- Task objective
Please copy out all lines of the entries that contain the word "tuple".

[Records drawn from a dataset]
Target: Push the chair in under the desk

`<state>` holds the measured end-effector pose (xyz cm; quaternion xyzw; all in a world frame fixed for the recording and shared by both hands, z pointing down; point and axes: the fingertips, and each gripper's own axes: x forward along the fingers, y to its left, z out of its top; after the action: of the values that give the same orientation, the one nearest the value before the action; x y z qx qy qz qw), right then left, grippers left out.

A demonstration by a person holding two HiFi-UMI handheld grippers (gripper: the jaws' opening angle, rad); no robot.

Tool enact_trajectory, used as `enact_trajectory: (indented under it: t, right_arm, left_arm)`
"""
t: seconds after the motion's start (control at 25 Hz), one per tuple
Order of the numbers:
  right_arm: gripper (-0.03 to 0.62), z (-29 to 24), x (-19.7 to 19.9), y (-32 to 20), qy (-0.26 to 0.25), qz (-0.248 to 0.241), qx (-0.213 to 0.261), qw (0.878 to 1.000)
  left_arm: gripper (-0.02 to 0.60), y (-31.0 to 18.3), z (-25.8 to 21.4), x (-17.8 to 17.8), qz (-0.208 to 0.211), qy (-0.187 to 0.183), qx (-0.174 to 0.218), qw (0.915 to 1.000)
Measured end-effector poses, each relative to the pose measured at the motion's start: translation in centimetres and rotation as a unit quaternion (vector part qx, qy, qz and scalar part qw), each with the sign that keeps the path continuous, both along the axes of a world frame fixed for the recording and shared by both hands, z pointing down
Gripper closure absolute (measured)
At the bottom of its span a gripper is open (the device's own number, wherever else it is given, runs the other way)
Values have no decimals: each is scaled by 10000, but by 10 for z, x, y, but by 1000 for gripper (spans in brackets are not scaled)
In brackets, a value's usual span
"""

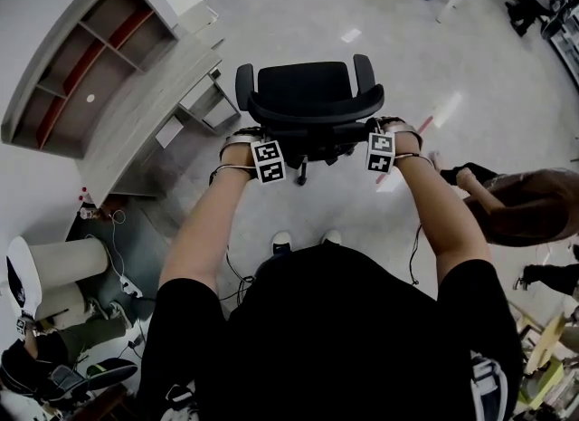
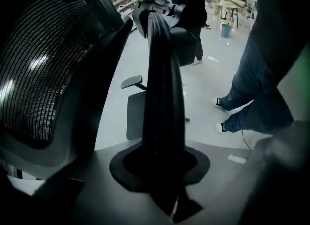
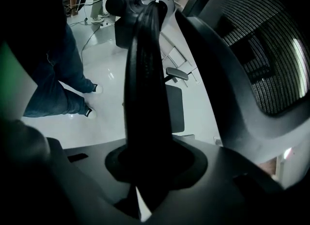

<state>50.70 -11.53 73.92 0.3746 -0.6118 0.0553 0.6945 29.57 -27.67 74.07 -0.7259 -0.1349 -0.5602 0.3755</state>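
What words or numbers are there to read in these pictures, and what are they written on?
No text can be read anywhere.
On the left gripper and the right gripper, the cubes carry black-and-white square patterns, no letters or numbers.
On the chair, no label shows.
On the desk, nothing printed can be made out.

**Head view:** taken from the person's head, facing steeply down at middle range on the chair (image 1: 309, 102), the counter (image 1: 145, 120) to its left and the floor (image 1: 298, 12).

**Left gripper view:** rides the left gripper (image 1: 242, 141), facing along its jaws, very close to the chair, mesh back at frame left.

**Right gripper view:** likewise on the right gripper (image 1: 391, 129), mesh at frame right.

All three views share the chair and floor.
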Motion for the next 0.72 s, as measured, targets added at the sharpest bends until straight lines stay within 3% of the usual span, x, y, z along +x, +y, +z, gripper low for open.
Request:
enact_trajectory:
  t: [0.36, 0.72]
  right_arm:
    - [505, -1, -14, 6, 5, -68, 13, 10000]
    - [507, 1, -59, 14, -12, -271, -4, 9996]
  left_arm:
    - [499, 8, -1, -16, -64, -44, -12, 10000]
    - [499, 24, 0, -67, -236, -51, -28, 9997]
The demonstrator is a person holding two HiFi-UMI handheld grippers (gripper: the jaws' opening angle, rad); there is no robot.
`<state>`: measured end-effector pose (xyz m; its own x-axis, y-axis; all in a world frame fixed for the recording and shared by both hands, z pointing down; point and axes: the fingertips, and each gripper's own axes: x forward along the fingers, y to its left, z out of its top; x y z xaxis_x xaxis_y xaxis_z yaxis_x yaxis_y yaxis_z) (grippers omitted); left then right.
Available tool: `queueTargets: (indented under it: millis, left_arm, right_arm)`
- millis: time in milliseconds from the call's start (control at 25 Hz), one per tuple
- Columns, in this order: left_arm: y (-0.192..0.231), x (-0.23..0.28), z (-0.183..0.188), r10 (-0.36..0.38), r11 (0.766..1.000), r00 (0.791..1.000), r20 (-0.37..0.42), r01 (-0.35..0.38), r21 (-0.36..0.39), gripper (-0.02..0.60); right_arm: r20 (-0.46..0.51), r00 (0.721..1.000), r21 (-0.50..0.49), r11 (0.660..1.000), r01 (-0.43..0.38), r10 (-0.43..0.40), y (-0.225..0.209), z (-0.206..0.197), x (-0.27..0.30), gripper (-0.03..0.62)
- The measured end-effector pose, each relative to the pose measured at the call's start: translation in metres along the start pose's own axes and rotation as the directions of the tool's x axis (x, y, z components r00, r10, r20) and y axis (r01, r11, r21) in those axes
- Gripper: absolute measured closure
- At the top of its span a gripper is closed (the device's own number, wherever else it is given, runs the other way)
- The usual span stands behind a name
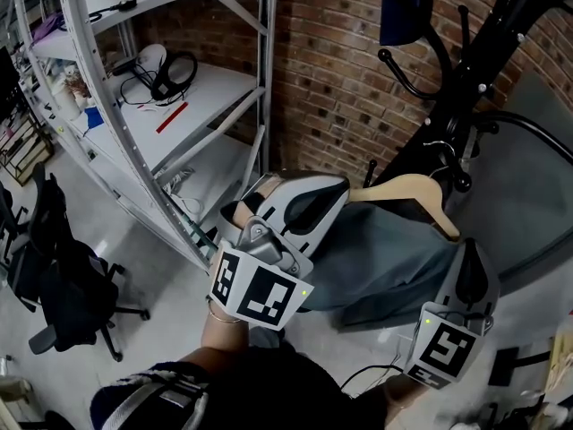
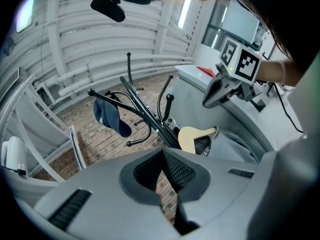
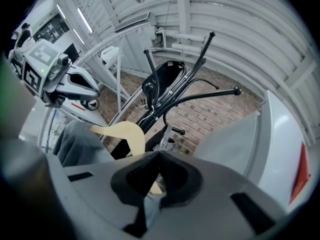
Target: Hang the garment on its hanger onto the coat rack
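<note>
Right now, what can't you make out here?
Hook of hanger: head view, lost against black coat rack; hooked or not unclear.
Its other arm: head view, under garment.
Rack top: cut by head view's edge.
Left gripper view: dark shape between closed jaws of left gripper, unidentifiable.

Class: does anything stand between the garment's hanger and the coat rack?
Nothing visible does. The hanger, carrying the garment, is close beside the coat rack; the blue cap hangs from a higher hook, above it.

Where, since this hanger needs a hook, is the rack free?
Free: the curled hook just below the cap, and the tall prong at the top. Crowded: the cap's own hook, and low on the rack where the hanger sits.
</note>
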<state>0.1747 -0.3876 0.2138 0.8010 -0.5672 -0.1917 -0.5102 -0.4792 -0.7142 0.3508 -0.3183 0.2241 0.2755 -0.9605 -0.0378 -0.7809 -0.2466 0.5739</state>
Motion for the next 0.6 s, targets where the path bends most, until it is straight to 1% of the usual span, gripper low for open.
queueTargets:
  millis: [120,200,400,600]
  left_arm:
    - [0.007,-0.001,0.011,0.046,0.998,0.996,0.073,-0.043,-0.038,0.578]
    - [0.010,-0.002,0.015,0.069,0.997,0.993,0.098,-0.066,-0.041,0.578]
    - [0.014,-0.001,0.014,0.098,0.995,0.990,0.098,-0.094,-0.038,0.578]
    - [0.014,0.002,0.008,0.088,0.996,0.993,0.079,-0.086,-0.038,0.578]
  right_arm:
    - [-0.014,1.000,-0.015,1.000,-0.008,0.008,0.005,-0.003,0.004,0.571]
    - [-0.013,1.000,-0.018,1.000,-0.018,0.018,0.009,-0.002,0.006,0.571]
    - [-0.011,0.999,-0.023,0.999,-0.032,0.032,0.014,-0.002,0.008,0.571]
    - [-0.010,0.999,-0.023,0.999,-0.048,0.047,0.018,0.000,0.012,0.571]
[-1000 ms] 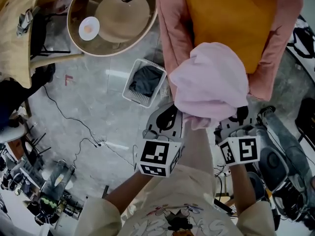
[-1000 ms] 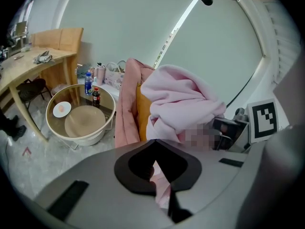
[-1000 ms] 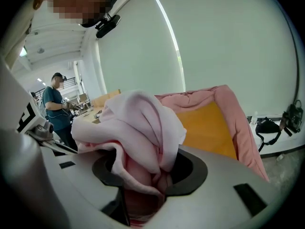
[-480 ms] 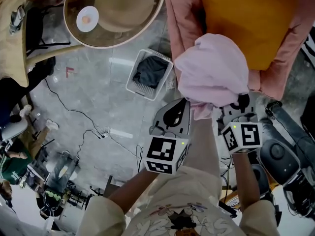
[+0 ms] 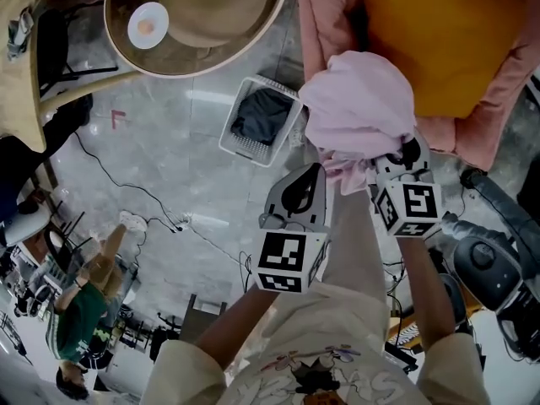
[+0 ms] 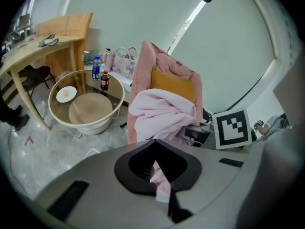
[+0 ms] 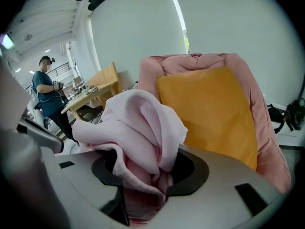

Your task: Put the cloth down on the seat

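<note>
Head view: the pale pink, soft crumpled cloth hangs bunched between both grippers, in front of the pink padded chair and over the front edge of its orange seat cushion. Whether it already touches the cushion I cannot tell.

The left gripper is clamped tight on a thin hem. The right gripper holds a thick wad that fills its jaws.

The cloth looks light, limp and not slippery. It should slump and spread once let go, so edge grips like these suit it.

Nothing lies on the cushion. A white slatted basket holding a dark garment stands just beside the chair. A round glass-topped table sits farther off, clear of the path.
</note>
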Motion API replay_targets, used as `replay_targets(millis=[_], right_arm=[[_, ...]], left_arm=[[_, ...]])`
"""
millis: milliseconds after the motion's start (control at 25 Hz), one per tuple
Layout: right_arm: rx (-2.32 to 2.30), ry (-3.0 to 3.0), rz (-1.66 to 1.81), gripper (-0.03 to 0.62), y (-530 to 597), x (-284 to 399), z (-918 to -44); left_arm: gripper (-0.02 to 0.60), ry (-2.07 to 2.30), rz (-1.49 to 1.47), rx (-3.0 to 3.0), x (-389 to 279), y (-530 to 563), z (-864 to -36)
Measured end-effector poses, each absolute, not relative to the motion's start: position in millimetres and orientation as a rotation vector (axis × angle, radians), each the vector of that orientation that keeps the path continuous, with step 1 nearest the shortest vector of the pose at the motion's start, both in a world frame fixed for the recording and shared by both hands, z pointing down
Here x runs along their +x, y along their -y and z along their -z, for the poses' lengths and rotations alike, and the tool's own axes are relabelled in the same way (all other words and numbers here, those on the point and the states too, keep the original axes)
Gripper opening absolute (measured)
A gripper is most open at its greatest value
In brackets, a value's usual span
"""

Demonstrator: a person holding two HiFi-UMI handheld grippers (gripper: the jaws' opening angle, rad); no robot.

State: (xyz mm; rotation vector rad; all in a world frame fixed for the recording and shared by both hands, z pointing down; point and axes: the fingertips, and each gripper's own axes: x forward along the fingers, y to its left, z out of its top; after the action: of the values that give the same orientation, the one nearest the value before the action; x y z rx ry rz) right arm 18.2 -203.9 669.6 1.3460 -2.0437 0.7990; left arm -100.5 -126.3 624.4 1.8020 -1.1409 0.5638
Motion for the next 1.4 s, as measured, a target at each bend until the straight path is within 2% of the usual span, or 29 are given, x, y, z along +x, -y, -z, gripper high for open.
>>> replay_targets(millis=[280, 680, 1400], right_arm=[[1.282, 1.987, -0.851, 0.238, 211, 16, -704], [1.219, 1.932, -0.862, 0.322, 209, 17, -710], [1.223, 1.982, -0.841, 0.334, 188, 29, -658]], left_arm=[[0.003, 1.132, -0.553, 1.785, -107, 126, -629], [0.003, 1.126, -0.535, 1.777, -92, 119, -634], [0.003, 1.132, -0.529, 1.823, -72, 110, -604]])
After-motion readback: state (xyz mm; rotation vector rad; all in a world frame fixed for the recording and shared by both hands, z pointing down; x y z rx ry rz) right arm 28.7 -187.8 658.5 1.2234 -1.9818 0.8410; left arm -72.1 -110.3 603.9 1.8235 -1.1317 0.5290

- Answer section
t: seconds after the motion's start (control at 25 Hz), one per tuple
- millis: time in milliseconds from the call's start (control at 25 Hz), one per tuple
millis: milliseconds after the motion's start (control at 25 Hz), one per tuple

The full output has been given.